Она удивленно посмотрела на него, спросила, кто он такой. Ляшенко
назвался. Ему было не по себе: молодая женщина смотрела на него в упор, и
он с трудом выдерживал ее режущий взгляд.
- Можете не переживать за свои погоны, - недобро усмехнулась она. - И
оправдываться передо мной не надо. Перед собой лучше оправдайтесь... Я
разговаривала вчера с Анатолием. Последний раз разговаривала с ним...
У нее задрожали губы, но она пересилила себя:
- Можете не переживать, снова повторила она. - Толик сказал, что он
один во всем виноват. Видно, чувствовал, что ему уже не жить, и все на
себя взял. Он такой был: отходчивый, незлопамятный...
Она не выдержала, заплакала, быстро пошла к выходу.
Мандзюк платком вытер вспотевший лоб:
- Я найду этого сукиного сына, даже если он улетел на Марс, -
негромко сказал он.
- Какой теперь в этом смысл? - пожал плечами Ляшенко.
- Большой, Валентин, очень большой! Я хочу посмотреть ему в глаза.
Понимаешь, просто посмотреть.
Мандзюк до хруста сжал кулаки...
Ляшенко разделял его негодование, но вместе с тем рассуждал здраво:
показания свидетелей о том, что противник Анатолия Зимовца оборонялся,
теперь подтверждены предсмертным признанием самого Анатолия. А это значит,
что Донат Боков (если это только был он) действовал в пределах необходимой
обороны. Правда, есть одна существенная и до сих пор не выясненная деталь
- был ли нож в руке Анатолия, когда он впервые подступил к своему
противнику? Если был, дело надо прекращать за отсутствием состава
преступления: Боков действовал правомерно. Но даже, если это не так и
роковой удар был нанесен еще безоружному парню, то доказать это сейчас
практически невозможно. Боков не станет давать показания против себя.

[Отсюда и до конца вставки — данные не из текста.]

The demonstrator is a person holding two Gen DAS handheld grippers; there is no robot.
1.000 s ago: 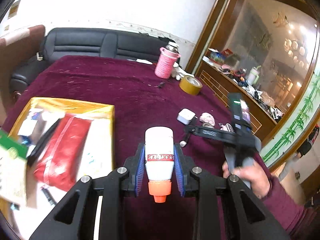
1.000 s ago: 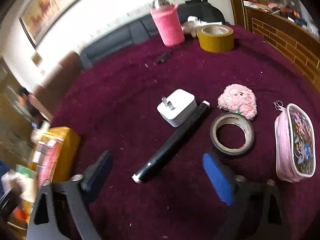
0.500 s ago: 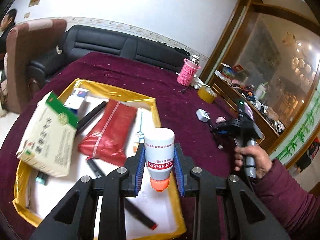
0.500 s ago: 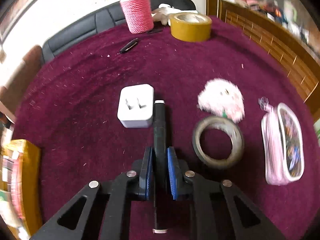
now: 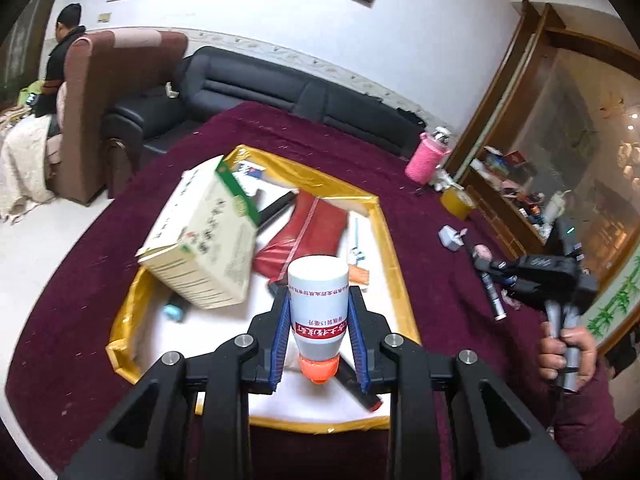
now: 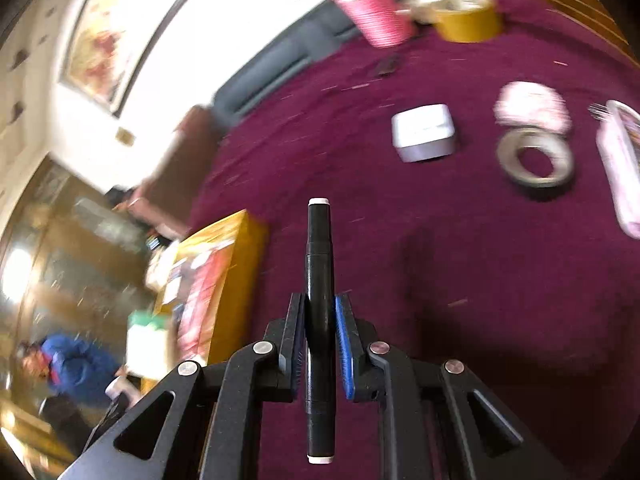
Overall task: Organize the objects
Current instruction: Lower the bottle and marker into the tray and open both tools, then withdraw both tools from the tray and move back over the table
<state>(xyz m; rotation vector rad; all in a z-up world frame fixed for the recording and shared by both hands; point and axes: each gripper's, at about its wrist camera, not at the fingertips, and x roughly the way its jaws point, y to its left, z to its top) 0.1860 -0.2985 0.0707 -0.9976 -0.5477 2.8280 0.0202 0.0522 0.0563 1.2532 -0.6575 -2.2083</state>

Однако начальник отдела, подполковник Билякевич, который тем утром
вернулся из командировки и прямо с вокзала заехал в Управление, не
согласился с Ляшенко:
- Не торопитесь с выводами, Валентин Георгиевич. Оценивать чьи бы то
ни было действия можно лишь, когда выяснены их цели и подоплека. А в этом
деле много белых пятен. Мы не знаем, из-за чего возникла ссора и кто ее
затеял; нет однозначного объяснения поведения человека, которого вы
считаете врачом, хотя, возможно, он биолог, преподаватель физкультуры -
люди этих профессий хорошо знают анатомию, а в их машинах, - если таковые
имеются, - всегда найдется дорожная аптечка, или, на худой конец, бинт.
Подозрения в отношении ассистента Бокова имеют определенный смысл, но пока
ничем не подкреплены. Непонятна роль девушки в белых джинсах, которую вы
определили как Ларису Яворскую, хотя, возможно, Лариса - не Ляля.